The data:
****************
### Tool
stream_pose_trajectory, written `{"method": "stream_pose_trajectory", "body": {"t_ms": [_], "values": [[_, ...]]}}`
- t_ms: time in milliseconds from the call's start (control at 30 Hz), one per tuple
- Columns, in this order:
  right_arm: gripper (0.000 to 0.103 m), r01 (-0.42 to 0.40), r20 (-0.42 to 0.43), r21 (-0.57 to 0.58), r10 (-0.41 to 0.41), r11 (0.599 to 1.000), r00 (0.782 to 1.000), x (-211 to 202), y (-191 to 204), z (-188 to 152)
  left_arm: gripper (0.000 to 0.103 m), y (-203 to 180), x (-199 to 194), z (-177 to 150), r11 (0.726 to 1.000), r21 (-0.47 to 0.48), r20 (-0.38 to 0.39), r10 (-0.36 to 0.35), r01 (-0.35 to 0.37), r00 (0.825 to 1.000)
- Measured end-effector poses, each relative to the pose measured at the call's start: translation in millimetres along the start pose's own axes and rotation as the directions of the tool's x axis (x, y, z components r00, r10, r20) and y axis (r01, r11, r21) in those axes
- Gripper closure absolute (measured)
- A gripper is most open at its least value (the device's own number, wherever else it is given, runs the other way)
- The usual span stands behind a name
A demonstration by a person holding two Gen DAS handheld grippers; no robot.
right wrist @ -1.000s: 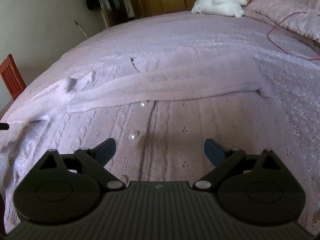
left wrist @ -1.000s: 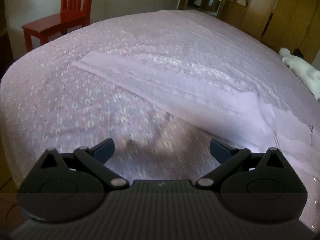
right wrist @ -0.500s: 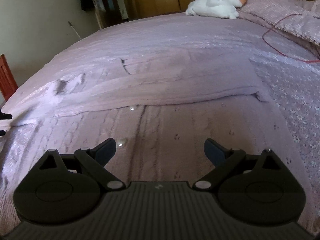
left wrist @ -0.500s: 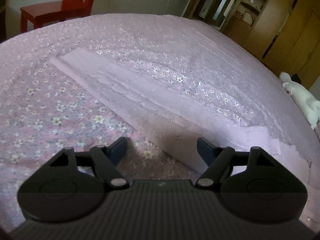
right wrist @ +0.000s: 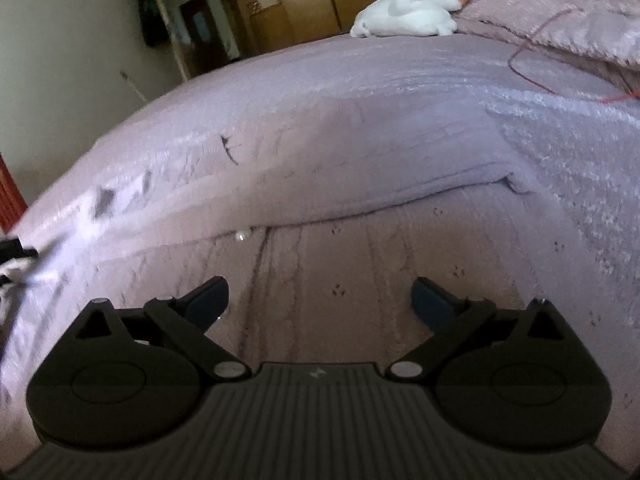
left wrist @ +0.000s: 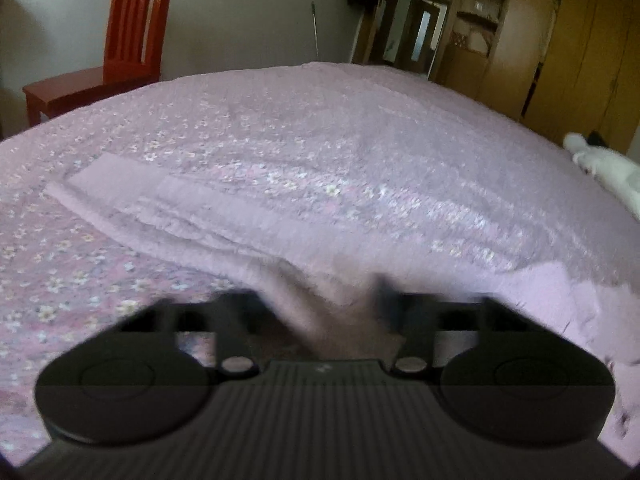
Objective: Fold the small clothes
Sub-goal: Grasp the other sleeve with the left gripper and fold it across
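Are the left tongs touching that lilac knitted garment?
Touching. In the left wrist view, the garment's edge rises in a fold between the closing left tongs.

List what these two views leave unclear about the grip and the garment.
- Left gripper, left wrist view: motion blur smears the fingers; cloth lies between them, but a closed grip cannot be confirmed.
- Sweater, right wrist view: its near hem is hidden behind the open right gripper.
- Sweater's sleeve end, right wrist view: blurred at the left edge.
- Toy, left wrist view: cut off by the right edge.
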State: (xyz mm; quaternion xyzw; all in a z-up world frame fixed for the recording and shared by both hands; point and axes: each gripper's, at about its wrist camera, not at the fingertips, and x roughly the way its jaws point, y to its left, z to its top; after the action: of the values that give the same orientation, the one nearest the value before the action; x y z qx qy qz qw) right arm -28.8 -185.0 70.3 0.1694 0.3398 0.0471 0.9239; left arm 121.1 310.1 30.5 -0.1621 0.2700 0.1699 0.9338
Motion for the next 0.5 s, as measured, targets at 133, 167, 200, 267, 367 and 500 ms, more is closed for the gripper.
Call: {"method": "stream_pose_trajectory", "body": {"t_ms": [133,167,200,267,367,500], "values": [[0.002,-0.028,0.000,0.017,0.028,0.999,1.000,-1,-4,3,0.094,-2,-6,1,0.999,-0.030,0.038,-0.039,0.040,0.999],[0.002,-0.032,-0.003,0.019,0.032,0.999,0.999,-2,-6,4,0.095,-4,-11,1,0.998,-0.025,0.054,-0.051,0.053,0.997],[0.002,-0.038,-0.007,0.022,0.039,0.999,0.999,-2,-7,5,0.095,-6,-16,3,0.997,-0.021,0.066,-0.066,0.068,0.996],[0.002,-0.051,-0.016,0.032,0.052,0.998,0.999,-2,-10,7,0.095,-9,-27,5,0.996,-0.020,0.088,-0.090,0.092,0.992],[0.002,-0.058,-0.013,0.051,0.058,0.997,0.998,-6,-13,9,0.095,-15,-48,12,0.990,-0.017,0.130,-0.134,0.137,0.982],[0.002,-0.062,-0.011,0.042,0.062,0.997,0.998,-13,-13,9,0.095,-38,-76,19,0.980,0.028,0.167,-0.197,0.195,0.966]]}}
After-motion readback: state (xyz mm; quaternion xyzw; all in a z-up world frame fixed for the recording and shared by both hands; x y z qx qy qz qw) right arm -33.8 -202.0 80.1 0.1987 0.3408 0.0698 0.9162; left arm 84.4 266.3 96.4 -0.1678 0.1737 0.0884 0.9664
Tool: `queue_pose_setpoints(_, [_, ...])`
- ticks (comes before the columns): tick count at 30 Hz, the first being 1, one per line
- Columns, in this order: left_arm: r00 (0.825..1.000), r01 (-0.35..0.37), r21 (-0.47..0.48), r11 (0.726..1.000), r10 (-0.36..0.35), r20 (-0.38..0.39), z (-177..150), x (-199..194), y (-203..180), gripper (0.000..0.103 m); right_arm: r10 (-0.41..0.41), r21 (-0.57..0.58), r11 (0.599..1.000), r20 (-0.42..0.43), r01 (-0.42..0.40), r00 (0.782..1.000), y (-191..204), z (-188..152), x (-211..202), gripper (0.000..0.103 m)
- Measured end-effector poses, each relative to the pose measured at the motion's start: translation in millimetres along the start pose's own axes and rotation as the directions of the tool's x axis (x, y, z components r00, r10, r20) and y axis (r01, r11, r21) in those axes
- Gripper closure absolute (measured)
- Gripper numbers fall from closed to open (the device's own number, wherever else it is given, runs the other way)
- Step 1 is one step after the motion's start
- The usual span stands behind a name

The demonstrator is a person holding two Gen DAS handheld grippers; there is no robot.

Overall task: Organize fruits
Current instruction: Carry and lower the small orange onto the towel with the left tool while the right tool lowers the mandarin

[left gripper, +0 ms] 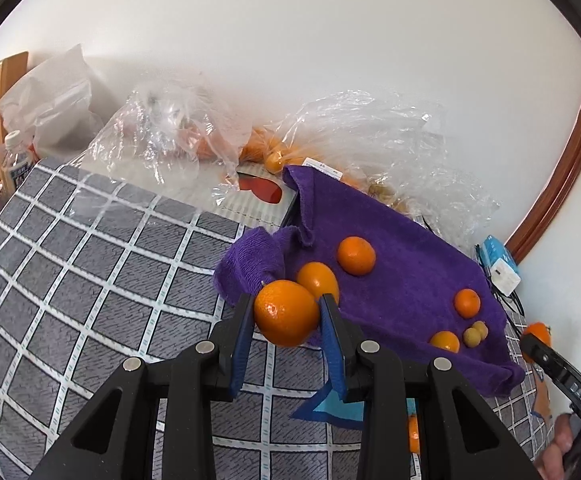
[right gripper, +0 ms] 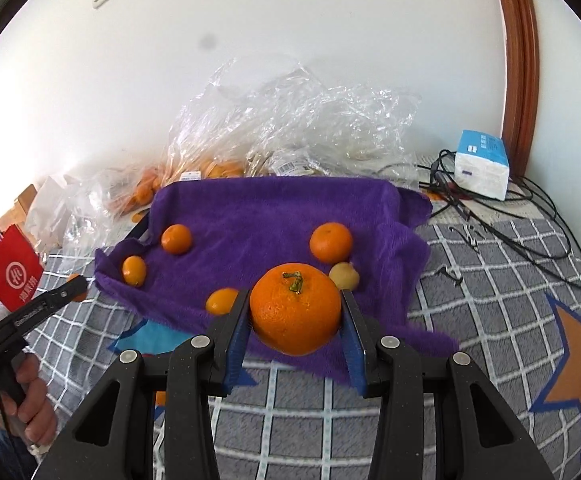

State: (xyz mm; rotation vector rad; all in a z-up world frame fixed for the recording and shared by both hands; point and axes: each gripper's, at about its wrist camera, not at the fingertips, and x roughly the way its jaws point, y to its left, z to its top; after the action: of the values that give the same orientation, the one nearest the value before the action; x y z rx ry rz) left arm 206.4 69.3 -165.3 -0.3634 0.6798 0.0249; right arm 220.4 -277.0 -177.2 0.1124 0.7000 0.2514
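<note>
my left hand-held gripper (left gripper: 286, 312) is closed on an orange (left gripper: 286, 312), its blue pads pressing both sides of the fruit, held just above the near left corner of the purple towel (left gripper: 402, 264). my right hand-held gripper (right gripper: 295, 308) grips a bigger orange with a green stem (right gripper: 295, 308) the same way, pads tight on its flanks, over the near edge of the towel. neither fruit touches the cloth as far as i can see.

the towel lies spread on a surface covered in a grey checked cloth (left gripper: 90, 260). loose on the towel, from the right wrist view: a small orange (right gripper: 176, 239) at the far left, an oval kumquat-like fruit (right gripper: 134, 270) nearer the left edge, another small one (right gripper: 221, 301) just beside my left finger, a round orange (right gripper: 331, 242) further back on the right, and a pale yellowish fruit (right gripper: 344, 275) tucked just behind the held orange.

crumpled clear plastic bags (right gripper: 290, 120) sit behind the towel against the wall, some with orange fruit inside. a blue-and-white tissue pack (right gripper: 481, 165) and black cables (right gripper: 510, 208) lie to the right. a red bag (right gripper: 14, 272) stands at the left. in the right wrist view i also see a hand (right gripper: 30, 396) on the other gripper's handle.
</note>
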Motion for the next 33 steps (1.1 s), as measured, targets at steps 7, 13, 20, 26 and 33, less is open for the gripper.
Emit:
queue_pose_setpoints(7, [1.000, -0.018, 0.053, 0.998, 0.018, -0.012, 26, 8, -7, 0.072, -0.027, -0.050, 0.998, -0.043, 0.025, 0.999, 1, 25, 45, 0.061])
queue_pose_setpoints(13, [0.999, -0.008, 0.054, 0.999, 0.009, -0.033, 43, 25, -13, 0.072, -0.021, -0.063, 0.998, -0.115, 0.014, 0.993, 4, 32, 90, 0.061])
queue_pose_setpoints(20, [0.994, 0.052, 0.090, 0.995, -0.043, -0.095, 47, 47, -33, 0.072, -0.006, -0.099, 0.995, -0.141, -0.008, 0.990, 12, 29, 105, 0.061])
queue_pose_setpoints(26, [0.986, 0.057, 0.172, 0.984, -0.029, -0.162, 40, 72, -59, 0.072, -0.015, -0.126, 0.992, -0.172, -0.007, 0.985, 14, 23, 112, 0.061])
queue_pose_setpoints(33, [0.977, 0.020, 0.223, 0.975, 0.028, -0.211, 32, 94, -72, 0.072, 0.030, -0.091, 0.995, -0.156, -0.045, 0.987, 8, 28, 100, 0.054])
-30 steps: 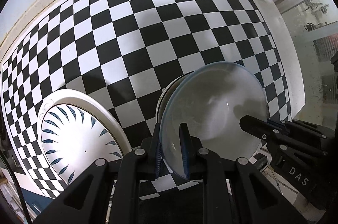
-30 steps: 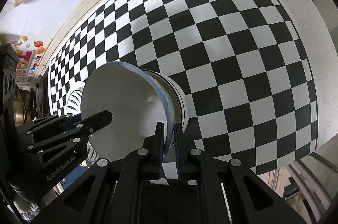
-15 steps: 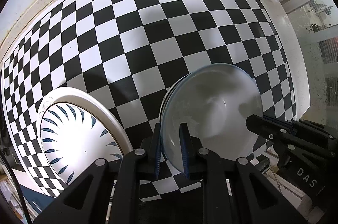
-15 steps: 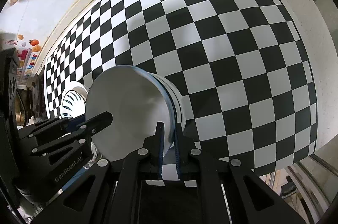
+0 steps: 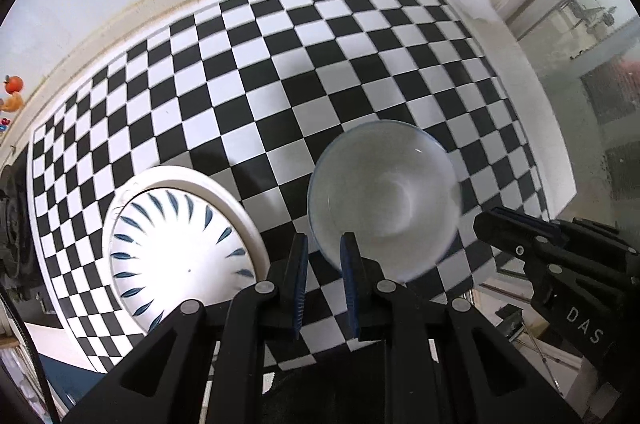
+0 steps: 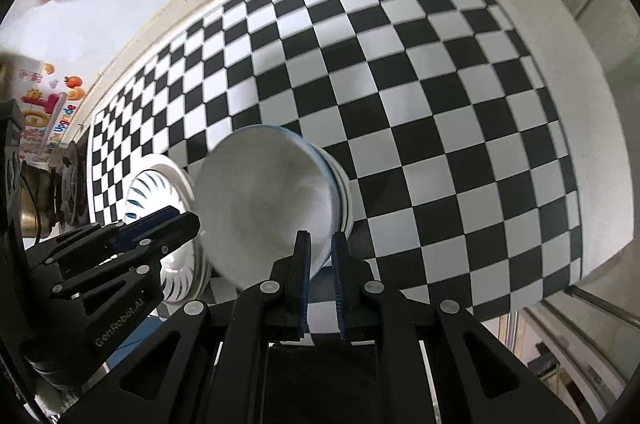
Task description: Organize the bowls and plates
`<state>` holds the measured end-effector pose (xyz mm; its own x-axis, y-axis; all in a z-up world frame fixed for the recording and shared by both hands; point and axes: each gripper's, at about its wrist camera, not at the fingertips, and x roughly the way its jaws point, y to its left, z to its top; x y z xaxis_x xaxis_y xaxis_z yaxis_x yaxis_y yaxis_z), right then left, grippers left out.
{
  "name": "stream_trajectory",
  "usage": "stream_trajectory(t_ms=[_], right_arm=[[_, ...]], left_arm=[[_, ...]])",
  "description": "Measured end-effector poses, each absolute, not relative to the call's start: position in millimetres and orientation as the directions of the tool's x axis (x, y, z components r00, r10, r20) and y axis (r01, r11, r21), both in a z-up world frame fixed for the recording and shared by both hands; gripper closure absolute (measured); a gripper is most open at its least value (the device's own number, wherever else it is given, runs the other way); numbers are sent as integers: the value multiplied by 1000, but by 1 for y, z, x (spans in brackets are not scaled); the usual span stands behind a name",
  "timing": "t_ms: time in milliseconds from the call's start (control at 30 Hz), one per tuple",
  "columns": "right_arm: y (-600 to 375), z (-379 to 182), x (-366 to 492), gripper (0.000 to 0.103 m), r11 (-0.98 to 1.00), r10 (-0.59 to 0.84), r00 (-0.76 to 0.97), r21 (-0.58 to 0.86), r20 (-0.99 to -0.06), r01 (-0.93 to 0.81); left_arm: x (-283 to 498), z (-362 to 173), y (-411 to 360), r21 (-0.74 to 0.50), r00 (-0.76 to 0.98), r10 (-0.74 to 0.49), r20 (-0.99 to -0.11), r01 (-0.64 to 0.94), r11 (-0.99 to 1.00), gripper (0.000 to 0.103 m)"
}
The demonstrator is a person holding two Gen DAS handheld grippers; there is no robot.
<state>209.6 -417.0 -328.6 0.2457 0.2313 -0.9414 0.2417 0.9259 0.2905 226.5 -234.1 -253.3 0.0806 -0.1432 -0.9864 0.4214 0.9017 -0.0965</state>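
A white bowl with a thin blue rim (image 5: 384, 200) sits nested in another white bowl on the checkered table; it also shows in the right wrist view (image 6: 272, 208). My left gripper (image 5: 323, 256) is open, its jaws apart just in front of the bowl's near-left rim, holding nothing. My right gripper (image 6: 320, 254) is slightly open with the bowl's near rim still between its pads. A white plate with blue leaf marks (image 5: 176, 244) lies to the left, stacked on a larger white plate (image 5: 236, 208).
The black-and-white checkered cloth (image 5: 280, 64) covers the table up to a cream wall edge at the back. A white counter edge and glass lie to the right (image 5: 560, 104). The right gripper's body (image 5: 560, 272) stands right of the bowl.
Both grippers have let go of the bowl's rim and drawn back and up. The bowl now rests level in the lower bowl.
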Motion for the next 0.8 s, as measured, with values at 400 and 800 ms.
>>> stream_trajectory(t_ms=[400, 800], right_arm=[[-383, -251, 132, 38, 952, 126, 391, 222, -912, 211], [-367, -195, 84, 17, 958, 31, 495, 167, -868, 232]], left_arm=[[176, -174, -188, -87, 259, -215, -942, 431, 898, 71], [145, -130, -164, -92, 376, -261, -889, 412, 907, 43]])
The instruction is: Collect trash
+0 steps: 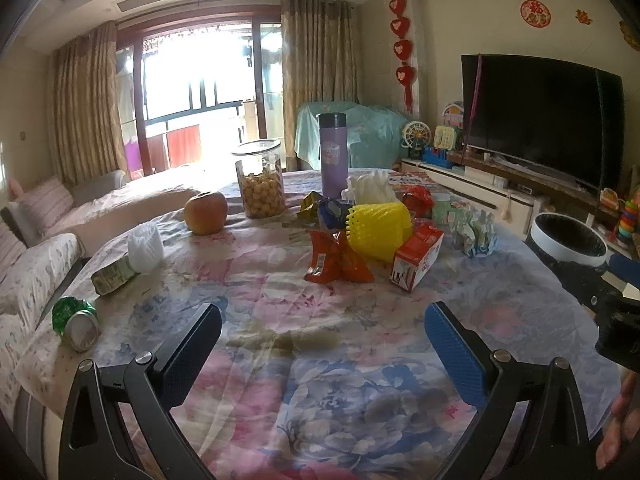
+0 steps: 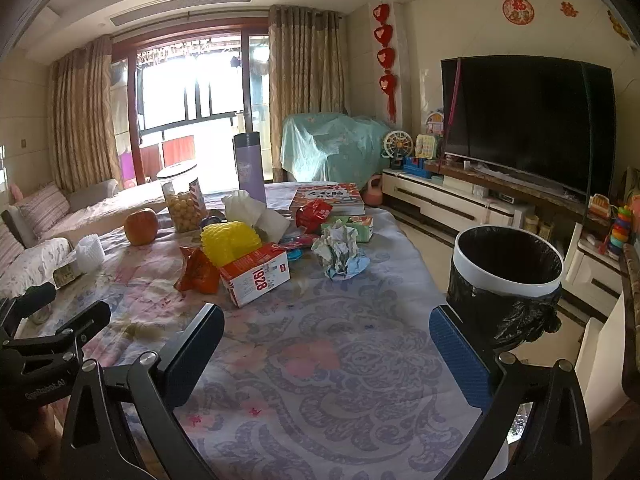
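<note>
Left gripper [image 1: 323, 334] spread wide, nothing between its blue pads, hovering over bare flowered tablecloth [image 1: 320, 380]. Right gripper [image 2: 326, 336] likewise wide apart and empty, above the near table edge, with the bin [image 2: 507, 276] just off its right finger.

Trash sits mid-table, ahead of both claws. Nearest the left one: orange snack wrapper [image 1: 338, 258], crinkled foil, light, slippery; judged best pinched on its twisted middle. Touching it behind, yellow foam fruit net [image 1: 380, 230], very light, soft, squashes easily; grab anywhere across the body. Red-white carton [image 2: 256, 274] lies on its side beside the net, probably empty and light, stiff walls that may cave in; take across the narrow faces. Crumpled paper wad [image 2: 340, 252] to the right of the carton, near the bin side, soft and weightless; close on the bulk. Far left in the left view: crushed green can [image 1: 76, 322] near the table edge, rigid, smooth, could roll; grip across the barrel. White foam net [image 1: 146, 246] and a flattened green pack [image 1: 114, 276] touch each other beyond it.

Likely not trash: apple [image 1: 206, 212], snack jar [image 1: 260, 180], purple flask [image 1: 334, 152], book [image 2: 330, 198].

Bin is lined with a black bag, mouth uncovered, standing off the table's right side. Right claw looks best placed for the paper wad or carton; left for the wrapper or can.
</note>
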Motion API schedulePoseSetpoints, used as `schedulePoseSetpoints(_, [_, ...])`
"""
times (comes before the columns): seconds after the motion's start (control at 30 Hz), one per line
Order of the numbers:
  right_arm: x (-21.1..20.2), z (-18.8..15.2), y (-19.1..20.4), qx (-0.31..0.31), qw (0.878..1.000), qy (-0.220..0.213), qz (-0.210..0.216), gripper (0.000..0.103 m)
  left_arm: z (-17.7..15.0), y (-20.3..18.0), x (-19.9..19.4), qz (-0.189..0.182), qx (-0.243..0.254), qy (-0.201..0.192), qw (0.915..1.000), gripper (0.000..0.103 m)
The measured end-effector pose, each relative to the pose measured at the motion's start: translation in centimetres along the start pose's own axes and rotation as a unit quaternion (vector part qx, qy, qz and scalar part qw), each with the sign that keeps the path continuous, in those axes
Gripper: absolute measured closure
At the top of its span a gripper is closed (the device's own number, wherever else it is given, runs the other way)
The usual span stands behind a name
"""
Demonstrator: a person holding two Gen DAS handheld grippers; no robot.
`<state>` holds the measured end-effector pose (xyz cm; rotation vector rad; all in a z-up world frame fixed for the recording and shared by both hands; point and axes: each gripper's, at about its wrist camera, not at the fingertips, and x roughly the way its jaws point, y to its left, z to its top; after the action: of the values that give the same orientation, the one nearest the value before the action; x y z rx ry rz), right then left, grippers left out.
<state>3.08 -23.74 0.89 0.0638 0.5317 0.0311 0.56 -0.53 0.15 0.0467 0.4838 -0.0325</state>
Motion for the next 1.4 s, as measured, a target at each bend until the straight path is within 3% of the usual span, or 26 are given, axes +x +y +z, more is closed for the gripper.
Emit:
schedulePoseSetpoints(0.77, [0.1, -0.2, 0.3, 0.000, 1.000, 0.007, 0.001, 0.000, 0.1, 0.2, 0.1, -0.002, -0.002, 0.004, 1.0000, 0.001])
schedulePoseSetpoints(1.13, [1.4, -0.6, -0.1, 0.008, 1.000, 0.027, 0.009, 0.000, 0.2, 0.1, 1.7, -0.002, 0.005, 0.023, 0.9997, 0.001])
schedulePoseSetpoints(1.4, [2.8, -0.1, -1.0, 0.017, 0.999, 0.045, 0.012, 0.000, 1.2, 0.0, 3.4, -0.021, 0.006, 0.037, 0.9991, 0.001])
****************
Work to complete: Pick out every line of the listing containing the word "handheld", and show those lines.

Output for this task:
A demonstration by a person holding two Gen DAS handheld grippers; no robot.
The demonstrator is a person holding two Gen DAS handheld grippers; there is no robot.
The demonstrator is a person holding two Gen DAS handheld grippers; there is no robot.
Demonstrator: a person holding two Gen DAS handheld grippers; no robot.

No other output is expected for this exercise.